___ Data section

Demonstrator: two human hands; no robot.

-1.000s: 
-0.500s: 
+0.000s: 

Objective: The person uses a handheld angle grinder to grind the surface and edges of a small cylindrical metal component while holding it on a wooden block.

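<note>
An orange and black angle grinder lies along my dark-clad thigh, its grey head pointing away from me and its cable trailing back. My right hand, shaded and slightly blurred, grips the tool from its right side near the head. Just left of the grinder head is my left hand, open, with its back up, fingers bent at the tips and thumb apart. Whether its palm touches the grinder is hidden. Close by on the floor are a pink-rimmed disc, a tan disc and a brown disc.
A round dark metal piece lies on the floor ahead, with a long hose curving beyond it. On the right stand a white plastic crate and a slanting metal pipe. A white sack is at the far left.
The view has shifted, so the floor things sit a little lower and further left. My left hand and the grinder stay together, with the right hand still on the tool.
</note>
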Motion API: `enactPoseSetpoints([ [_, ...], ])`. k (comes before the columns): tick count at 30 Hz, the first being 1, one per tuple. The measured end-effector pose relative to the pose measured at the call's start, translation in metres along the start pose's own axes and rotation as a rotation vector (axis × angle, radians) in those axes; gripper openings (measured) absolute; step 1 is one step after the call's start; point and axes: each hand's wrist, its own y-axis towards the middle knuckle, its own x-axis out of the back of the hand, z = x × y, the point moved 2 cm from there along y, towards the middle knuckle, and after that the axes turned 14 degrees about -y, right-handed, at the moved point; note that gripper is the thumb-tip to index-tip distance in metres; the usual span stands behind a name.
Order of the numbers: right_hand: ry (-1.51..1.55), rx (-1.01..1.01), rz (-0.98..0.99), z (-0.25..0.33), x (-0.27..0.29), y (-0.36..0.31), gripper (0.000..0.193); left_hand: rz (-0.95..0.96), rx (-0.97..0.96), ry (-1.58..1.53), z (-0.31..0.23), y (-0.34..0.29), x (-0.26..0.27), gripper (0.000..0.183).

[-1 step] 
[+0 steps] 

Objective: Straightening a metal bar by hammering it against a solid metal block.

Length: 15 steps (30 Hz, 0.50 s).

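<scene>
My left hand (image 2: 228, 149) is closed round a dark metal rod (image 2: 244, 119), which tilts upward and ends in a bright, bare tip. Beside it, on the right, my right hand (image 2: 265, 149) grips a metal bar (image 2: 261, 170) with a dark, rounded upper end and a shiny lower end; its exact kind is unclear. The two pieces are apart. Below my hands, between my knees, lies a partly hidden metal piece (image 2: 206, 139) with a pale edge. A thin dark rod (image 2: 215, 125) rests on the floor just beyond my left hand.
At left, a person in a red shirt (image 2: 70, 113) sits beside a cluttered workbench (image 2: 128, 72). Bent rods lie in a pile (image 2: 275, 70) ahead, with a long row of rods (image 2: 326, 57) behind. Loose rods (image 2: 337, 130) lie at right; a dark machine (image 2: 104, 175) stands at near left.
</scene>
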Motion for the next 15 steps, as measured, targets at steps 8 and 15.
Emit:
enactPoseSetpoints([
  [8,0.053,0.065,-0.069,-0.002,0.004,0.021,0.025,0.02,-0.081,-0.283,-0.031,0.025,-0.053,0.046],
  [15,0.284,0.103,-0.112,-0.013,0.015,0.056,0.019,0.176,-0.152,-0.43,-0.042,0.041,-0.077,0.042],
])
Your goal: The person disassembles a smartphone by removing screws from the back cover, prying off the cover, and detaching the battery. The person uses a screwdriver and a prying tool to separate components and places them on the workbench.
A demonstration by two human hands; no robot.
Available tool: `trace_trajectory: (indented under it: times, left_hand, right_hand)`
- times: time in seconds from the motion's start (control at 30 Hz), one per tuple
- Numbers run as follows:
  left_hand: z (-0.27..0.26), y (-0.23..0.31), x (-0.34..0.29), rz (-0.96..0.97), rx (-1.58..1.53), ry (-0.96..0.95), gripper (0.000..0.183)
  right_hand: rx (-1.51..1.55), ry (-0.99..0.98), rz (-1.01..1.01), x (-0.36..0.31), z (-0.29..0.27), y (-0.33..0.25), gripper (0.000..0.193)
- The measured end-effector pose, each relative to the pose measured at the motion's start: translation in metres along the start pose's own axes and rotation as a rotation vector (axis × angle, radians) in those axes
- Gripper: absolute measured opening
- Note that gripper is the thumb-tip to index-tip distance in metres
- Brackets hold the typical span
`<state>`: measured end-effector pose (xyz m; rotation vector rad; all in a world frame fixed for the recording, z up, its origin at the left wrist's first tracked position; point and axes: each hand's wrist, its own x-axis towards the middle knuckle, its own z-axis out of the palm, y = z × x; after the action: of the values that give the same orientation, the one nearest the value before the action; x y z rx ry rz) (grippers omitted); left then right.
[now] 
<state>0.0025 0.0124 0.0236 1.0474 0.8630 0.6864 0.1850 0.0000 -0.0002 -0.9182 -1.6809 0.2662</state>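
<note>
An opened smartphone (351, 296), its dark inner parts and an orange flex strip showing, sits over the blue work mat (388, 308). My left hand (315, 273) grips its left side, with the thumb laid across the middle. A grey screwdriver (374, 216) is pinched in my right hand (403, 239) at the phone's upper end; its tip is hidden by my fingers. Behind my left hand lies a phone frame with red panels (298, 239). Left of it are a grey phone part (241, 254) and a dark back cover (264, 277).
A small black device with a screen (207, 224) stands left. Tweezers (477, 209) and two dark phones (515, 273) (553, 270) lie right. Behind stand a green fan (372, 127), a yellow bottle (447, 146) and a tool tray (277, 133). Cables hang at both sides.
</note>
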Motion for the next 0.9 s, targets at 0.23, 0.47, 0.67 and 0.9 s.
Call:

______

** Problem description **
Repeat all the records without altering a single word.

** Task solution **
Demonstrator: two human hands; no robot.

-1.000s: 
-0.500s: 
+0.000s: 

Objective: The person uses a handheld angle grinder to grind the surface and edges of a small cylindrical metal component while holding it on a wooden block.

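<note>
An orange and black angle grinder lies along my dark-clad thigh, its grey head pointing away from me and its cable trailing back. My right hand, shaded and slightly blurred, grips the tool from its right side near the head. Just left of the grinder head is my left hand, open, with its back up, fingers bent at the tips and thumb apart. Whether its palm touches the grinder is hidden. Close by on the floor are a pink-rimmed disc, a tan disc and a brown disc.
A round dark metal piece lies on the floor ahead, with a long hose curving beyond it. On the right stand a white plastic crate and a slanting metal pipe. A white sack is at the far left.
The view has shifted, so the floor things sit a little lower and further left. My left hand and the grinder stay together, with the right hand still on the tool.
</note>
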Motion API: `enactPoseSetpoints([ [_, ...], ])`. k (comes before the columns): tick count at 30 Hz, the first being 1, one per tuple. The measured end-effector pose relative to the pose measured at the call's start, translation in metres along the start pose's own axes and rotation as a rotation vector (axis × angle, radians) in those axes; gripper openings (measured) absolute; step 1 is one step after the call's start; point and axes: each hand's wrist, its own y-axis towards the middle knuckle, its own x-axis out of the back of the hand, z = x × y, the point moved 2 cm from there along y, towards the middle knuckle, and after that the axes turned 14 degrees about -y, right-handed, at the moved point; note that gripper is the thumb-tip to index-tip distance in metres; the usual span stands behind a name.
Order of the numbers: right_hand: ry (-1.51..1.55), rx (-1.01..1.01), rz (-0.98..0.99), z (-0.25..0.33), x (-0.27..0.29), y (-0.36..0.31), gripper (0.000..0.193); left_hand: rz (-0.95..0.96), rx (-0.97..0.96), ry (-1.58..1.53), z (-0.31..0.23), y (-0.34..0.29), x (-0.26..0.27), gripper (0.000..0.183).

[-1 step] 
[+0 steps] 

Objective: Straightening a metal bar by hammering it against a solid metal block.

Length: 15 steps (30 Hz, 0.50 s).

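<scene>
My left hand (image 2: 228, 149) is closed round a dark metal rod (image 2: 244, 119), which tilts upward and ends in a bright, bare tip. Beside it, on the right, my right hand (image 2: 265, 149) grips a metal bar (image 2: 261, 170) with a dark, rounded upper end and a shiny lower end; its exact kind is unclear. The two pieces are apart. Below my hands, between my knees, lies a partly hidden metal piece (image 2: 206, 139) with a pale edge. A thin dark rod (image 2: 215, 125) rests on the floor just beyond my left hand.
At left, a person in a red shirt (image 2: 70, 113) sits beside a cluttered workbench (image 2: 128, 72). Bent rods lie in a pile (image 2: 275, 70) ahead, with a long row of rods (image 2: 326, 57) behind. Loose rods (image 2: 337, 130) lie at right; a dark machine (image 2: 104, 175) stands at near left.
</scene>
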Motion for the next 15 steps, as measured, targets at steps 8 and 15.
Emit:
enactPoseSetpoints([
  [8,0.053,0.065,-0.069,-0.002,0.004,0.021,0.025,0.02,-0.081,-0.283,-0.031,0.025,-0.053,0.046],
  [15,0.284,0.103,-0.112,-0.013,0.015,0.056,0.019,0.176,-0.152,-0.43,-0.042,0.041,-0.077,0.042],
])
Your goal: The person disassembles a smartphone by removing screws from the back cover, prying off the cover, and detaching the battery. The person uses a screwdriver and a prying tool to separate components and places them on the workbench.
A demonstration by two human hands; no robot.
Available tool: `trace_trajectory: (indented under it: times, left_hand, right_hand)`
- times: time in seconds from the motion's start (control at 30 Hz), one per tuple
- Numbers run as follows:
  left_hand: z (-0.27..0.26), y (-0.23..0.31), x (-0.34..0.29), rz (-0.96..0.97), rx (-1.58..1.53), ry (-0.96..0.95), gripper (0.000..0.183)
  right_hand: rx (-1.51..1.55), ry (-0.99..0.98), rz (-1.01..1.01), x (-0.36..0.31), z (-0.29..0.27), y (-0.33..0.25), gripper (0.000..0.193)
- The measured end-effector pose, each relative to the pose measured at the motion's start: translation in metres along the start pose's own axes and rotation as a rotation vector (axis × angle, radians) in those axes
- Gripper: absolute measured opening
- Note that gripper is the thumb-tip to index-tip distance in metres
- Brackets hold the typical span
`<state>`: measured end-effector pose (xyz m; rotation vector rad; all in a world frame fixed for the recording, z up, its origin at the left wrist's first tracked position; point and axes: each hand's wrist, its own x-axis towards the middle knuckle, its own z-axis out of the palm, y = z × x; after the action: of the values that give the same orientation, the one nearest the value before the action; x y z rx ry rz) (grippers omitted); left then right.
[now] 
<state>0.0025 0.0124 0.0236 1.0474 0.8630 0.6864 0.1850 0.0000 -0.0002 -0.9182 -1.6809 0.2662</state>
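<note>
An opened smartphone (351, 296), its dark inner parts and an orange flex strip showing, sits over the blue work mat (388, 308). My left hand (315, 273) grips its left side, with the thumb laid across the middle. A grey screwdriver (374, 216) is pinched in my right hand (403, 239) at the phone's upper end; its tip is hidden by my fingers. Behind my left hand lies a phone frame with red panels (298, 239). Left of it are a grey phone part (241, 254) and a dark back cover (264, 277).
A small black device with a screen (207, 224) stands left. Tweezers (477, 209) and two dark phones (515, 273) (553, 270) lie right. Behind stand a green fan (372, 127), a yellow bottle (447, 146) and a tool tray (277, 133). Cables hang at both sides.
</note>
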Motion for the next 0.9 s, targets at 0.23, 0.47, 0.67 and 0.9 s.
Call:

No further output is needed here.